- THE TASK: Return, from the lines below, each one that includes the word "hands".

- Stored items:
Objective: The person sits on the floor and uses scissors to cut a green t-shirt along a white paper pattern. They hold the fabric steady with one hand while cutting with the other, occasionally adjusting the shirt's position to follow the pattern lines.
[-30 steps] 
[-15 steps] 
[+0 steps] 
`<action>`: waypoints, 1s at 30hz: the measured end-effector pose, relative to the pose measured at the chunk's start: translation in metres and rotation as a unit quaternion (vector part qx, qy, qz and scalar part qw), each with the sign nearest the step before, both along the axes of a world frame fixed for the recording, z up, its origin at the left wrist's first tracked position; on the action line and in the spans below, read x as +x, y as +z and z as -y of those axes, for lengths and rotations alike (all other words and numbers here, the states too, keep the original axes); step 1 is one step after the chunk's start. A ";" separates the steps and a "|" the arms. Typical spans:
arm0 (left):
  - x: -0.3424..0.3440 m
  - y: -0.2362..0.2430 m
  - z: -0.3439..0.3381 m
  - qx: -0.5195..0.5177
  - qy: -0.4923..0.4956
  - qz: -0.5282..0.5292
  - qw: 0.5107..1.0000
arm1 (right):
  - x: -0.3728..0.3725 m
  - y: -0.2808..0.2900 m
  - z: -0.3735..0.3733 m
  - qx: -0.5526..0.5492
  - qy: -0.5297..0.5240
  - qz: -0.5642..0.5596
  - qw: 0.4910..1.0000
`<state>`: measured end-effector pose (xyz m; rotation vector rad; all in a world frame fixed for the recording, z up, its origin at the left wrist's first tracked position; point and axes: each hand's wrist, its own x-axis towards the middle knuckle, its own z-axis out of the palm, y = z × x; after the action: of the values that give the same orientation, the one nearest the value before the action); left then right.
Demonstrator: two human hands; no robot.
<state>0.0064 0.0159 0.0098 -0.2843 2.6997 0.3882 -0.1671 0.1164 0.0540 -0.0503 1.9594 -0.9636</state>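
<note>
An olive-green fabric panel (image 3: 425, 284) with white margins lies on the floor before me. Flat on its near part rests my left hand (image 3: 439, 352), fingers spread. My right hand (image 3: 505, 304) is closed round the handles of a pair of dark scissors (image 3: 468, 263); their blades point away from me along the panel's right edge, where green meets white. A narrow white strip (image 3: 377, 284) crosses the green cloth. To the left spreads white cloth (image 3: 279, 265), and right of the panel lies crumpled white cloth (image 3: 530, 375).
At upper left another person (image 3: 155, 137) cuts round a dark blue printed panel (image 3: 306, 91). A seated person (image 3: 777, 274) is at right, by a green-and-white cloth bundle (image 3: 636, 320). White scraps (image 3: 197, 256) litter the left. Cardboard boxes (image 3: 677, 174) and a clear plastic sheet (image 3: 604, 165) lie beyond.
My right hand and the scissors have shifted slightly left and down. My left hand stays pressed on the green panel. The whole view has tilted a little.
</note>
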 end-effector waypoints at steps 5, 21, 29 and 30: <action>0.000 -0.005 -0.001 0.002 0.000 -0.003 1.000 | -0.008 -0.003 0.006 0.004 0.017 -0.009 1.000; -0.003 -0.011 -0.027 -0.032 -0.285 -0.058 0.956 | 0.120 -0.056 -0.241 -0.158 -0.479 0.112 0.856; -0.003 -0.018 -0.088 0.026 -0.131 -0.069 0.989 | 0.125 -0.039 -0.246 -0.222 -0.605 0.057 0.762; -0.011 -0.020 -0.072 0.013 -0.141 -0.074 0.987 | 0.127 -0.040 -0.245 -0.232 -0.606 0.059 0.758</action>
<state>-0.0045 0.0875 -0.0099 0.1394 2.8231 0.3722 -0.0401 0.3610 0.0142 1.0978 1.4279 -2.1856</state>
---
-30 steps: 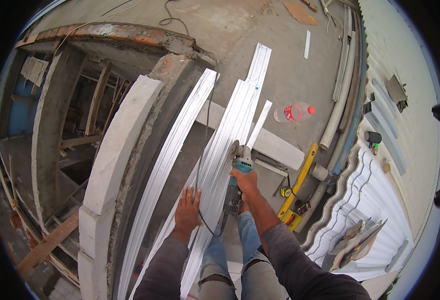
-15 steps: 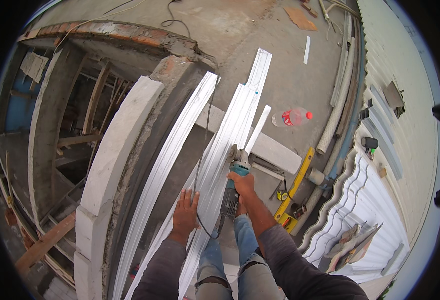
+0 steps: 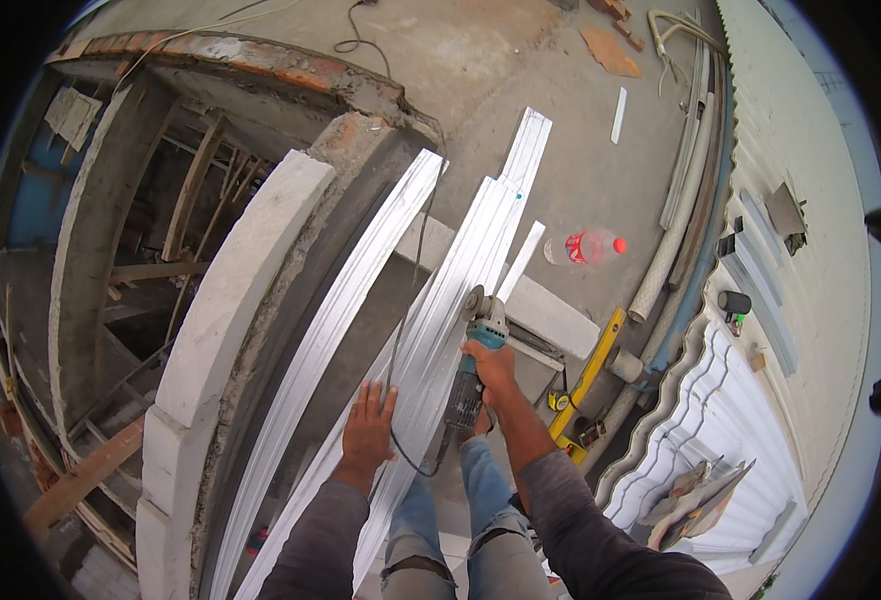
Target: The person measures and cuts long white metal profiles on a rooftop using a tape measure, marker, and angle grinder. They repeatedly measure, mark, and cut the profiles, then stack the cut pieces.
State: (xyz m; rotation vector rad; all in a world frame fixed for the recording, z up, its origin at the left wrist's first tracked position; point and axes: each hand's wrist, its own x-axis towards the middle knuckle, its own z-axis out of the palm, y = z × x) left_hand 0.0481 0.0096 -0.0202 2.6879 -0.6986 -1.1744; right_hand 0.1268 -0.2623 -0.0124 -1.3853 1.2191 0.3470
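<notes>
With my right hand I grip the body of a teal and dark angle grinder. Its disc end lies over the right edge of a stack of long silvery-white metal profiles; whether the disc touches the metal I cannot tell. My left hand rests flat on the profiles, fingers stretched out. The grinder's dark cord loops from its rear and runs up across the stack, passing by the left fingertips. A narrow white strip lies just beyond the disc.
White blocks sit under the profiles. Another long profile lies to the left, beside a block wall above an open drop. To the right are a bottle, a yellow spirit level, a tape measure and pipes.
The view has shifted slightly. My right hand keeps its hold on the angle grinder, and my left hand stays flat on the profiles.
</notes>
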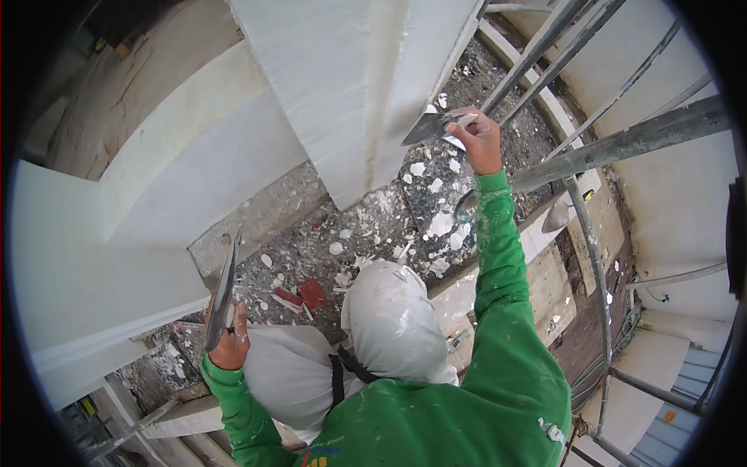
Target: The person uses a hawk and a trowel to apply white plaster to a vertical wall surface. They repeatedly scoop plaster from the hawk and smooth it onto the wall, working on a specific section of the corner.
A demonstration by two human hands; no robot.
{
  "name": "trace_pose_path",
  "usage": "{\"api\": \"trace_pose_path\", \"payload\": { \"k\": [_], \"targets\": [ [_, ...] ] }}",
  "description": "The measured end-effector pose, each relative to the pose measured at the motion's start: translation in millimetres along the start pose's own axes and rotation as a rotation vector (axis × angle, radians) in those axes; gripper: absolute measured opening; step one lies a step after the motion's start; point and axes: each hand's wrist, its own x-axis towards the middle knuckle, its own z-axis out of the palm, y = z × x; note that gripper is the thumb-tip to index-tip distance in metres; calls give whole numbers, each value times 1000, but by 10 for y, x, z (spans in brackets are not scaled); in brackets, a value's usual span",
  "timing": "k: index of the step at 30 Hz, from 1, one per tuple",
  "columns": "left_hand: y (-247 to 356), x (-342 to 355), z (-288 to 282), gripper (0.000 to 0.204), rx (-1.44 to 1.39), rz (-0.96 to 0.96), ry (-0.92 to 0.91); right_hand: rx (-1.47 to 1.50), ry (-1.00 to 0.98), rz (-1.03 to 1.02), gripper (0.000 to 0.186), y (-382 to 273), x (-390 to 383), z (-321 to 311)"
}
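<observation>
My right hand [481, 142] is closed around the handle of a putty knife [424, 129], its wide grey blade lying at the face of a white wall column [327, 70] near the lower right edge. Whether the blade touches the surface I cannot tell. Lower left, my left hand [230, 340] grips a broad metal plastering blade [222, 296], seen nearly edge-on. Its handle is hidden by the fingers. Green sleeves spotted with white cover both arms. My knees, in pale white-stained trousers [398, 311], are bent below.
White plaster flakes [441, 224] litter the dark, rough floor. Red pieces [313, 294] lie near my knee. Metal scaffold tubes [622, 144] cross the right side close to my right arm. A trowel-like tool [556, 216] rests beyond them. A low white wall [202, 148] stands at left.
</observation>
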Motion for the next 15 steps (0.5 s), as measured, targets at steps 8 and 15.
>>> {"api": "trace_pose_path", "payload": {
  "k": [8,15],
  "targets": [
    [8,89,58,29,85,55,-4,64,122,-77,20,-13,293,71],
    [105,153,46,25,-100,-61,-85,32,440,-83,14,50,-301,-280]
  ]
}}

- RESULT:
Demonstrator: two human hands; no robot.
A demonstration by two human hands; no robot.

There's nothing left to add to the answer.